→ **Task data**

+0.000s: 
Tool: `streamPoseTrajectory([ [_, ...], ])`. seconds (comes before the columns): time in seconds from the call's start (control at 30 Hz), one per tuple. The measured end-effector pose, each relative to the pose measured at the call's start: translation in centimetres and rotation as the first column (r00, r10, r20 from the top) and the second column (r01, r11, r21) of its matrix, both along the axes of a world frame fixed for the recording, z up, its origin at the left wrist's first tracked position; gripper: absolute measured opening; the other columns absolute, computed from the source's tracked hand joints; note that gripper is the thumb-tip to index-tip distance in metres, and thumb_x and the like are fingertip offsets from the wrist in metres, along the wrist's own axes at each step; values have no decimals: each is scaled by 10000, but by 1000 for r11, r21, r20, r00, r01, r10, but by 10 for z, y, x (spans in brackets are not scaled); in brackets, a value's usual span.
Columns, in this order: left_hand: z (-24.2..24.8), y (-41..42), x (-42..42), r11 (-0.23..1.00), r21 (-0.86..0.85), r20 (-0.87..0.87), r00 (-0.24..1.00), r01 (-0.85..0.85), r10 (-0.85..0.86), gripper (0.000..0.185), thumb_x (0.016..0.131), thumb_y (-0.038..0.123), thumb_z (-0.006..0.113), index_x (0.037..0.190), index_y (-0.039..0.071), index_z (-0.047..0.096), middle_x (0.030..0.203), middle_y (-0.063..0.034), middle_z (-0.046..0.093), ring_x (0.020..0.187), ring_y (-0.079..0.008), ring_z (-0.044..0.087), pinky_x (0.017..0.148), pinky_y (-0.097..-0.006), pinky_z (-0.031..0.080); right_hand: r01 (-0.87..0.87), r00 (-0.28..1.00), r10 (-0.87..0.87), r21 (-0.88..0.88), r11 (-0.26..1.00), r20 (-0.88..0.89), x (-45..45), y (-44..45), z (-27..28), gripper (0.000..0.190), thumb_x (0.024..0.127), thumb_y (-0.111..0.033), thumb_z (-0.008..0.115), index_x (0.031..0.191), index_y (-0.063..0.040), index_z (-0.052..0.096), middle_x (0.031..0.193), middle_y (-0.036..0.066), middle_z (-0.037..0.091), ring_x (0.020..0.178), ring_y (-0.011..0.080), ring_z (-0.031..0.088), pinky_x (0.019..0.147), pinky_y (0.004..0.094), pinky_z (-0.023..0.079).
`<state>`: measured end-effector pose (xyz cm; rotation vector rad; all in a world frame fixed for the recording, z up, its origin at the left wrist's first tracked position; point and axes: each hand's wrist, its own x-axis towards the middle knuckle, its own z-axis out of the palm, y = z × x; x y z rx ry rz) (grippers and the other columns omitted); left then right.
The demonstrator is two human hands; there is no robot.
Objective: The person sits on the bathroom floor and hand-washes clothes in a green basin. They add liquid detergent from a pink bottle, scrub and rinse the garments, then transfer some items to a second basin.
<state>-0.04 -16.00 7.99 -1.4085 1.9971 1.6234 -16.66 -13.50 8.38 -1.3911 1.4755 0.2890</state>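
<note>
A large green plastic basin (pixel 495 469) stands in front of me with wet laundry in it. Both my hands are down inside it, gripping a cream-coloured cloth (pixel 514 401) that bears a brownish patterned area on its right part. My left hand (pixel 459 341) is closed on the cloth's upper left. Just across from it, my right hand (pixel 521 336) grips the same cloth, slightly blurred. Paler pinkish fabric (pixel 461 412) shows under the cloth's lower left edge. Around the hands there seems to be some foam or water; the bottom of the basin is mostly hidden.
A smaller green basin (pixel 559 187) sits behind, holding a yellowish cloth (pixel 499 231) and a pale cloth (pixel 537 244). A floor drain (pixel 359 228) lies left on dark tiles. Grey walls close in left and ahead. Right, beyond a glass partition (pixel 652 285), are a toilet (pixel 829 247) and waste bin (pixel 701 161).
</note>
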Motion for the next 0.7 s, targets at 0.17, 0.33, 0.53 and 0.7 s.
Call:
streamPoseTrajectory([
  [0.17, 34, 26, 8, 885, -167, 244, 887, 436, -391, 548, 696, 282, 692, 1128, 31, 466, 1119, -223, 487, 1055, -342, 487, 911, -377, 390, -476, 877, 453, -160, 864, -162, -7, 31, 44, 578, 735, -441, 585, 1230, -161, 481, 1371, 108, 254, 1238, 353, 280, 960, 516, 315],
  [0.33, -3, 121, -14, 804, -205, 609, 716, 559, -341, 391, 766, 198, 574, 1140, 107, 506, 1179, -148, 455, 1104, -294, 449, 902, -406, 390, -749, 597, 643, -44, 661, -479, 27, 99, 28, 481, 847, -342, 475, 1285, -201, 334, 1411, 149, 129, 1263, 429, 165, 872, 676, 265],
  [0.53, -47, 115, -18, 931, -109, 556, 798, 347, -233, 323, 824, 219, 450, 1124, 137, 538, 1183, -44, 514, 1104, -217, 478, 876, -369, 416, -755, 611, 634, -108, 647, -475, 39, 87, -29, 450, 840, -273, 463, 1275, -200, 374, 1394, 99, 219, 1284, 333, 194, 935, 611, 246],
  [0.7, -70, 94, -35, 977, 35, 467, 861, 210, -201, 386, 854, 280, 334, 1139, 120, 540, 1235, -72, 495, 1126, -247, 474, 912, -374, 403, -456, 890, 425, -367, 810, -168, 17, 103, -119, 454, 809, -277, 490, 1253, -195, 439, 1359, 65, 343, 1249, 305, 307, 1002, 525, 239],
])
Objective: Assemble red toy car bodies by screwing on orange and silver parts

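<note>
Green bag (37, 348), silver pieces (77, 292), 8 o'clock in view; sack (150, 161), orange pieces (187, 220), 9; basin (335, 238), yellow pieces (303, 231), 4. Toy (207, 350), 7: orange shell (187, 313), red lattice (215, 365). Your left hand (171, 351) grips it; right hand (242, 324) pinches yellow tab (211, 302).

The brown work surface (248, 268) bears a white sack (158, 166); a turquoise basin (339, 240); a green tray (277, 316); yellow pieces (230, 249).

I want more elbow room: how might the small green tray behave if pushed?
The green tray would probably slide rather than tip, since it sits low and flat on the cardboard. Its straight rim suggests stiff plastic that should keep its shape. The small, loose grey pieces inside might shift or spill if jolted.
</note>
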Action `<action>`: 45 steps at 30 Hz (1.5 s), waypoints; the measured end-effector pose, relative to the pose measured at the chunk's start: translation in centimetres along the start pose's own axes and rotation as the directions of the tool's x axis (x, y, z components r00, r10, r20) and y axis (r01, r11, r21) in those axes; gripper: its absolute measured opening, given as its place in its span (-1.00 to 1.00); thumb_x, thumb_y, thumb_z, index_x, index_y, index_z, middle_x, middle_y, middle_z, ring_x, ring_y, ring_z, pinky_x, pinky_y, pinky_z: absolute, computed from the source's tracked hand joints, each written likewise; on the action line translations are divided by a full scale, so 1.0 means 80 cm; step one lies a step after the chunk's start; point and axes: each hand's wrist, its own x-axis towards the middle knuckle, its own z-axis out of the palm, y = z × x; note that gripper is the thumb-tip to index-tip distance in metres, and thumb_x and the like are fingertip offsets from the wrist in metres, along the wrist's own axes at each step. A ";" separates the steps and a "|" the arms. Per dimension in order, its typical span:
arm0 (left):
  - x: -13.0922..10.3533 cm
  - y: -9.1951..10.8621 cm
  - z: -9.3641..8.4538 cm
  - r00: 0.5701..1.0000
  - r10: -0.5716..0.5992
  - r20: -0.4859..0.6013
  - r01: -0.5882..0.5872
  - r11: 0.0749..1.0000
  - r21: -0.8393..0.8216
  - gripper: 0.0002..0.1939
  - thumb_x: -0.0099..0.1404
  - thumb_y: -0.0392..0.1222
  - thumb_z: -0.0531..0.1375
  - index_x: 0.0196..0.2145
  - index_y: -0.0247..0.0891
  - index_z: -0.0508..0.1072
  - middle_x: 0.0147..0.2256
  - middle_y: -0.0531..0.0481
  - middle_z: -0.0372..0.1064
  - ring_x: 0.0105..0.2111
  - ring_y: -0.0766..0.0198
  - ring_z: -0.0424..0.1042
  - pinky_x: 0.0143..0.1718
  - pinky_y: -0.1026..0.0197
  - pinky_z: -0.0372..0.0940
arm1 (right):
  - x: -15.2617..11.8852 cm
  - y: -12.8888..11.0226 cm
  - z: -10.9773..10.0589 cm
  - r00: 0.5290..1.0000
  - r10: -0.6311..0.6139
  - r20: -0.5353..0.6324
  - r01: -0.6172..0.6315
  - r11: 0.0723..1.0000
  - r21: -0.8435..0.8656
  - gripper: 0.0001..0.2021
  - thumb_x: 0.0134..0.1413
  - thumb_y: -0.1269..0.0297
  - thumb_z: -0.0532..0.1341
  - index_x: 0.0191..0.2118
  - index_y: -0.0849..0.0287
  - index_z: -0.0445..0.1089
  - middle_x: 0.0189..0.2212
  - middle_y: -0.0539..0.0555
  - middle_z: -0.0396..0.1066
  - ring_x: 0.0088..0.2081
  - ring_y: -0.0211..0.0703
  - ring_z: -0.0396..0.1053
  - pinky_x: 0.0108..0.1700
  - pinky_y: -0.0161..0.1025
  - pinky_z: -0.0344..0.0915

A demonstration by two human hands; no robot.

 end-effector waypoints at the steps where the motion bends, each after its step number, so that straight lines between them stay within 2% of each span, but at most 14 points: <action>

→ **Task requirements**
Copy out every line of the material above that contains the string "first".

→ **Response box**
Tool: `streamPoseTrajectory([ [_, ...], ])`. seconds (comes before the columns): time in seconds from the call's start (control at 30 Hz), one per tuple. The measured end-effector pose, each relative to the pose measured at the call's start: translation in centimetres and rotation as the first column (r00, r10, r20 from the top) and the second column (r01, r11, r21) of its matrix, both along the axes of a world frame fixed for the recording, z up, its origin at the left wrist's first tracked position; gripper: absolute measured opening; the other columns absolute, computed from the source's tracked hand joints; note that gripper is the thumb-tip to index-tip distance in metres, and thumb_x and the like are fingertip offsets from the wrist in metres, along the wrist's own axes at each step; values have no decimals: each is scaled by 10000, but by 1000 for r11, r21, r20, r00, r01, r10, but by 10 for z, y, x (spans in brackets are not scaled); in brackets, a value's usual span.
`<state>`: measured end-effector pose (xyz cm; rotation vector rad; all in a world frame fixed for the recording, z up, its origin at the left wrist's first tracked position; point and axes: each hand's wrist, its own x-axis towards the middle knuckle, its own z-axis out of the palm, y = z × x; x y z rx ry rz) (grippers and the other columns omitted); left then right.

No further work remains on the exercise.